▶ **EXERCISE PROMPT**: After reading the listing below, copy it out exactly.

"""

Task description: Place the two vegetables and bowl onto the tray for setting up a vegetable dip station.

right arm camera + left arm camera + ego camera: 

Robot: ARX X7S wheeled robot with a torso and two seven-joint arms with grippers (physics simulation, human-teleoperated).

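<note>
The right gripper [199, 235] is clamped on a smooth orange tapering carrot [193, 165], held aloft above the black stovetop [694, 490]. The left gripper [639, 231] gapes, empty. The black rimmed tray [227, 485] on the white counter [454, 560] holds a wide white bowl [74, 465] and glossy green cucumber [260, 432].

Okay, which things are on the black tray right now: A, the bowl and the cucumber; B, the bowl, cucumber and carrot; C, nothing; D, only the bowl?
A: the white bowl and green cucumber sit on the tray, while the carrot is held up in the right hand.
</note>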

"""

▶ **SOLUTION TO THE PROBLEM**:
Task description: Place the two vegetables and bowl onto the tray for setting up a vegetable dip station.

right arm camera + left arm camera + ego camera: 

Robot: ARX X7S wheeled robot with a torso and two seven-joint arms with grippers (physics simulation, human-teleoperated).

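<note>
The right gripper [199, 235] is clamped on a smooth orange tapering carrot [193, 165], held aloft above the black stovetop [694, 490]. The left gripper [639, 231] gapes, empty. The black rimmed tray [227, 485] on the white counter [454, 560] holds a wide white bowl [74, 465] and glossy green cucumber [260, 432].

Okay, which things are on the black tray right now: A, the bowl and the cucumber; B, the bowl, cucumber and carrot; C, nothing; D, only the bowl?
A: the white bowl and green cucumber sit on the tray, while the carrot is held up in the right hand.
</note>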

This finishes the answer to the exercise.